Exercise goal ▸
Set down nothing but the lines from the one containing "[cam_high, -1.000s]" to the final line of the material, exactly as written, and drop the pictures.

Provided data ▸
..............................
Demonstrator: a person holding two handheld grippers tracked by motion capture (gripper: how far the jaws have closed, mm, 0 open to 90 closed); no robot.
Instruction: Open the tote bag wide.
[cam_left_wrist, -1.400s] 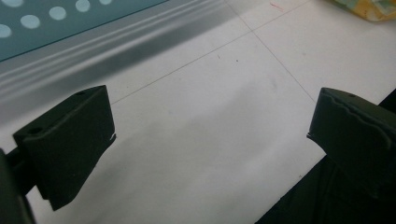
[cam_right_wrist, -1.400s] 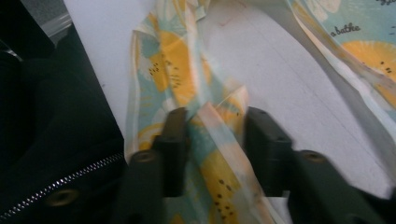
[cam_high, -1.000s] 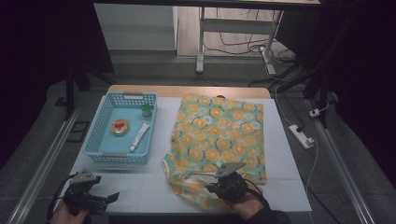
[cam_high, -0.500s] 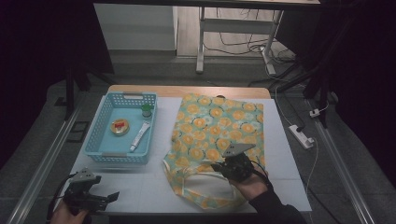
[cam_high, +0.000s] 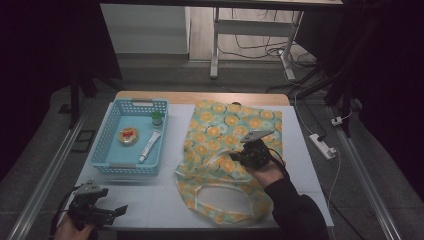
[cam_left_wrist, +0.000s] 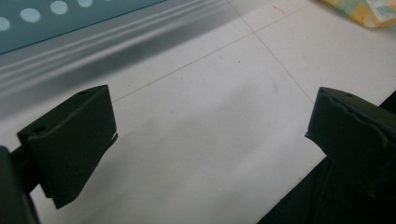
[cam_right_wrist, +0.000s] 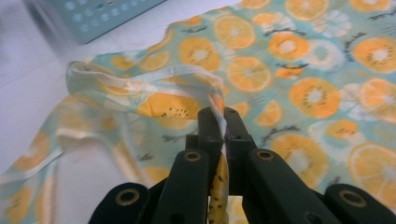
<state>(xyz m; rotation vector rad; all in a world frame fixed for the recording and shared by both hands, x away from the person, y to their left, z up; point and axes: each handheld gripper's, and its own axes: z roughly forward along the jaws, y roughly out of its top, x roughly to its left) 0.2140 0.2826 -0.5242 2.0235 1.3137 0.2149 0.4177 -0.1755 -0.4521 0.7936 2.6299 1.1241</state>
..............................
Answer to this exercise ▸
[cam_high, -1.000s] 
[cam_high, -0.500s] 
[cam_high, +0.000s] 
[cam_left_wrist, +0.000s] 
[cam_right_wrist, +0.000s] 
<state>(xyz m; rotation vector rad; all in a world frame fixed for the recording and shared by both hands, x away from the person, y to their left, z up; point and axes: each handheld gripper's, and its own axes: z roughly forward along the jaws, y roughly out of its top, x roughly to its left) 0.2140 0.2826 -0.5242 2.0235 1.3137 0.2149 0.4177 -0.1755 -0.4521 0.7936 2.6299 1.1241</state>

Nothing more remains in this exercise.